Peel and cut up a russet or Yukon Gold potato(es). Place in a pan and cover with cold water. Add a healthy amount of salt to the water. Bring the water to a boil and continue to boil gently until the potatoes are cooked through. If you stick a knife into the potato, it should go in easliy and come out without a fuss.

Drain the potatoes and mash them using a ricer (my first choice) or potato masher. Add butter, salt, pepper and cream and mix gently with a spoon or fork.

You can dress up the mashed potatoes by adding sour cream in place of the cream, garlic powder or roasted garlic cloves, chives, grated parmesan cheese. Let you imagination go wild.


----------



## rcald2000 (May 16, 2008)

Whoa!  I'm serously excited because I plan to make lunch for tomorrow while I'm at work.  I work 12 hours on both Saturday and Sunday, so I have to make sure that I have some hardy things to keep me going.


----------



## Katie H (May 16, 2008)

One step should  be added to Andy M.'s mashed potatoes.  After you drain them, put them back into the  warm pot and let them dry out a bit.
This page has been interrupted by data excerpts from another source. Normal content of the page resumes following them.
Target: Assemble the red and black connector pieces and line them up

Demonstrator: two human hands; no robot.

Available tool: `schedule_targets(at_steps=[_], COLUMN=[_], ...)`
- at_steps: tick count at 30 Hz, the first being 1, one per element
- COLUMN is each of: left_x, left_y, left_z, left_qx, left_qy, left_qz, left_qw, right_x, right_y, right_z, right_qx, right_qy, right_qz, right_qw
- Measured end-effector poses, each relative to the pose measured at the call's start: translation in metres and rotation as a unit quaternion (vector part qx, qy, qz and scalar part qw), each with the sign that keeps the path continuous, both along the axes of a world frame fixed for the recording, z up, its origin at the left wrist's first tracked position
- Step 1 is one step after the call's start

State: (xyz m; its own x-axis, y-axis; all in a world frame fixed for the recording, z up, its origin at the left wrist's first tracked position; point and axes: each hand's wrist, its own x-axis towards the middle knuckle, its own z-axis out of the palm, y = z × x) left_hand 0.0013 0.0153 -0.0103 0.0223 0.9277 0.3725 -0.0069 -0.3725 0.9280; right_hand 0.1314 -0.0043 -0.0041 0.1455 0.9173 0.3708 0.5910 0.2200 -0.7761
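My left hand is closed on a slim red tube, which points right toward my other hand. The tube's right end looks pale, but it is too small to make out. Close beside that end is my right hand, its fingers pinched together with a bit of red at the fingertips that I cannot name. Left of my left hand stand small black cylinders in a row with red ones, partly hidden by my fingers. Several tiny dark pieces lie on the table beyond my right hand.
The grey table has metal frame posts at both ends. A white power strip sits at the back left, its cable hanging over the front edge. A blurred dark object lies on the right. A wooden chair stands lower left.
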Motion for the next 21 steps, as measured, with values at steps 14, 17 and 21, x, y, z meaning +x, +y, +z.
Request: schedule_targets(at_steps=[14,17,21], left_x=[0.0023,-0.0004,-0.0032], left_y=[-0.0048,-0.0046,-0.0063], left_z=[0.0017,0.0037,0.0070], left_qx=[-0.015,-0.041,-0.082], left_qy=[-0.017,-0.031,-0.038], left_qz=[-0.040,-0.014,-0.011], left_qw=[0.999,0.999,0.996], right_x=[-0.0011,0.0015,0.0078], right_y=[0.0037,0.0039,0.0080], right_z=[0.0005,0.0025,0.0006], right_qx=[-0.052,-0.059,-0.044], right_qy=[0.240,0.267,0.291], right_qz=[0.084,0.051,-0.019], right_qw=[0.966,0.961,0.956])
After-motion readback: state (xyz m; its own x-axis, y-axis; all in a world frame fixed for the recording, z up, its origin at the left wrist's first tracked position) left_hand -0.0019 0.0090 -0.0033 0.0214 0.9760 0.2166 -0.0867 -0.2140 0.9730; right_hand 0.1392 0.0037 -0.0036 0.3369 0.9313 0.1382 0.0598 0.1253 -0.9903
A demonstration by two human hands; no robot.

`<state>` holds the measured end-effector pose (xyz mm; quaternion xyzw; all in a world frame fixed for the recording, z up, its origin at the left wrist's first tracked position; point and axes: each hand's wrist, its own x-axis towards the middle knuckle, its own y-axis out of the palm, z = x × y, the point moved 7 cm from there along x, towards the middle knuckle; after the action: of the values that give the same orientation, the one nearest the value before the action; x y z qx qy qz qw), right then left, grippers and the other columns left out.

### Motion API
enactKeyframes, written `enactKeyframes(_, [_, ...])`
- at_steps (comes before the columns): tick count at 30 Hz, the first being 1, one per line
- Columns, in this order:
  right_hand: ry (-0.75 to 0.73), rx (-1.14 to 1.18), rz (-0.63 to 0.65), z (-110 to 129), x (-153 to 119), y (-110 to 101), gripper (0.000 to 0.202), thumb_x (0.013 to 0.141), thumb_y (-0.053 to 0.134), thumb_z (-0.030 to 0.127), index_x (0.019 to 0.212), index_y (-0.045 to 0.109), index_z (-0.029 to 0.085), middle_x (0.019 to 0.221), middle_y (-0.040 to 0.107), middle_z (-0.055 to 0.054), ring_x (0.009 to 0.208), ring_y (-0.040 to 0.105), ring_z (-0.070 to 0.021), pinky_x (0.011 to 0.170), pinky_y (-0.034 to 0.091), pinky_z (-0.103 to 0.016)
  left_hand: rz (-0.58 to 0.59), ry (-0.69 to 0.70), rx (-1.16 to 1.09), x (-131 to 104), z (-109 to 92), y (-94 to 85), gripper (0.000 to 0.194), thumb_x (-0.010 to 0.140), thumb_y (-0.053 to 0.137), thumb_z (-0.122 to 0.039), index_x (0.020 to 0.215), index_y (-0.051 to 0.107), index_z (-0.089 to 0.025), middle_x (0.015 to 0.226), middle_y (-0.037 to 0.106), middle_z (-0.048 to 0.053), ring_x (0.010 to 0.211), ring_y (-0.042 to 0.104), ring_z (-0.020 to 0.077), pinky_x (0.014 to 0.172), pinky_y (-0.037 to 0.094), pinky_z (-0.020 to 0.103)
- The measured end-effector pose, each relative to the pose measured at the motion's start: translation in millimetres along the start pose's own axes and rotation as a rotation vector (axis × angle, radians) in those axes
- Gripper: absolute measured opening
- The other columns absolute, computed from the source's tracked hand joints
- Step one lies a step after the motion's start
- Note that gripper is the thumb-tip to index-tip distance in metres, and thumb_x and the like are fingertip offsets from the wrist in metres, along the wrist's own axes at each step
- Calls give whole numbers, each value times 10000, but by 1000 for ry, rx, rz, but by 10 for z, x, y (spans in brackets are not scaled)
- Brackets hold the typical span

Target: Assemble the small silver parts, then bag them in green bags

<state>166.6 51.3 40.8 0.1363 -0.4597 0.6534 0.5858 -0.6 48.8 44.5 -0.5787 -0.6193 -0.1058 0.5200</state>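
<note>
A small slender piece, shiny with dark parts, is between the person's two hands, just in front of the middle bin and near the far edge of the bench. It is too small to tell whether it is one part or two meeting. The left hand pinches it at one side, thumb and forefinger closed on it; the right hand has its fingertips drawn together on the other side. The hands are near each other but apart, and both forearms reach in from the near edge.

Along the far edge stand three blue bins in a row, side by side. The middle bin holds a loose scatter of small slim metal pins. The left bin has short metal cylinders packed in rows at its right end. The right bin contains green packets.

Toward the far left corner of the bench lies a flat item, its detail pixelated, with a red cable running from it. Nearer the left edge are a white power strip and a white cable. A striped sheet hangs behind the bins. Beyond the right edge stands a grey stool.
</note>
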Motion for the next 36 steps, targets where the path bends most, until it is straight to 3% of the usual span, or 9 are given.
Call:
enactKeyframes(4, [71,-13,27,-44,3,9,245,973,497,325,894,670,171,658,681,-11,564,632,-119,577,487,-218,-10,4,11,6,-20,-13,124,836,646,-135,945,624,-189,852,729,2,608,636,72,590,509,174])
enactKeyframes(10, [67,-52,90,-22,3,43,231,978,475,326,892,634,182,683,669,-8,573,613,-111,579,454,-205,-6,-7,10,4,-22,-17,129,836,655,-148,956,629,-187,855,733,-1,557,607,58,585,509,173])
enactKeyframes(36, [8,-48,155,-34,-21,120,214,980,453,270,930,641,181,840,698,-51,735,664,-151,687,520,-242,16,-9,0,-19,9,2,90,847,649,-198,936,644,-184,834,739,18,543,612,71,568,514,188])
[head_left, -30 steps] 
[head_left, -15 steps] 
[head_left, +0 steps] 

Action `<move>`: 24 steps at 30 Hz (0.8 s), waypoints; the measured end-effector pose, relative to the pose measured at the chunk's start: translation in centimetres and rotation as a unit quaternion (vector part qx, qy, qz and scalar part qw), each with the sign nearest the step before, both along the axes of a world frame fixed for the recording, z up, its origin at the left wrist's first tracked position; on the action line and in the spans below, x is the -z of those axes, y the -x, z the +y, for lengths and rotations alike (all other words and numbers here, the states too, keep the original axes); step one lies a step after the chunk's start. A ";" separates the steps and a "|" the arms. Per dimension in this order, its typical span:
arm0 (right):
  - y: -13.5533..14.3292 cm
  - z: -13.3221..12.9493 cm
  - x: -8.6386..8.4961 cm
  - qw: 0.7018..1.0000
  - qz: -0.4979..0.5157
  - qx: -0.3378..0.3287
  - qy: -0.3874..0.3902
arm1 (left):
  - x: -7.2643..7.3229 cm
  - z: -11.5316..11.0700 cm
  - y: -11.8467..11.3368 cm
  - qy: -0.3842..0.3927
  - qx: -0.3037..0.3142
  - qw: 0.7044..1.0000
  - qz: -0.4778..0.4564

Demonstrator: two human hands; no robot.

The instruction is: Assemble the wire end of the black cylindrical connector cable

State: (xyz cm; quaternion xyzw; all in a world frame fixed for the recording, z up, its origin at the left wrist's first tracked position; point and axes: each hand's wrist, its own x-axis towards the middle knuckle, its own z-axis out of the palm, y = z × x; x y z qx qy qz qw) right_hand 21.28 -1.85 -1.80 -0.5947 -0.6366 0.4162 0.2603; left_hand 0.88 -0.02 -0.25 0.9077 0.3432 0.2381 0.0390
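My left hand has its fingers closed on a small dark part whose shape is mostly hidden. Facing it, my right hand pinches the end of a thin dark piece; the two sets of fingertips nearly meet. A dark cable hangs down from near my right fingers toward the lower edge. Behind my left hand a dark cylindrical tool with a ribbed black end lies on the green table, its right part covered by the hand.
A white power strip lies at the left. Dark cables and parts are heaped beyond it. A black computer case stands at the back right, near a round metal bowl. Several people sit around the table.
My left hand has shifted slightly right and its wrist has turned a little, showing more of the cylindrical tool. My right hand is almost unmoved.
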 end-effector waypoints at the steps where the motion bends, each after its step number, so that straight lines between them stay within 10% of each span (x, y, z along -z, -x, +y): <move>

I don't usually add salt when I cook the potatoes.  I usually salt  when I add the butter and  milk  when  I mash them.

You can also add fresh chopped chives  to the mashed  potatoes,  too.  Yummy.  Chopped cooked bacon is good  to add, too.


----------



## DramaQueen (May 16, 2008)

rcald2000 said:


> One of my favorite bars cooks this chicken sandwich on a bread roll. It's a grilled chicken fillet on a roll with mozarella cheese and bacon. My question is: What seasoning do I use on the chicken? I'm a newbie (obviously).


 
*This comes across as a fabulous sandwich just the way it is.  If you want to season it,  I would go along with Jeff G. and use Emeril's Essence.  This is what I use too and it does make a great cutlet.   The other method, for my grandkids who love to  eat spicy food, is to season the cutlet with Mrs. Dash's Original as it is sauteeing in the pan, then douse the cutlet  with Tabasco or Frank's Hot Sauce.  Excellent!!!  Now top it with the cheese and bacon.  Oh my gosh,  I'm salivating.  *


----------



## DaveSoMD (May 16, 2008)

One thing I do with my mashed potaotes is to warm the milk a little in the microwave. It seems to make the potatoes a little less gummy.


----------



## Thinehost (May 17, 2008)

> Peel and cut up a russet or Yukon Gold potato(es). Place in a pan and cover with cold water. Add a healthy amount of salt to the water. Bring the water to a boil and continue to boil gently until the potatoes are cooked through. If you stick a knife into the potato, it should go in easliy and come out without a fuss.
> 
> Drain the potatoes and mash them using a ricer (my first choice) or potato masher. Add butter, salt, pepper and cream and mix gently with a spoon or fork.
> 
> You can dress up the mashed potatoes by adding sour cream in place of the cream, garlic powder or roasted garlic cloves, chives, grated parmesan cheese. Let you imagination go wild.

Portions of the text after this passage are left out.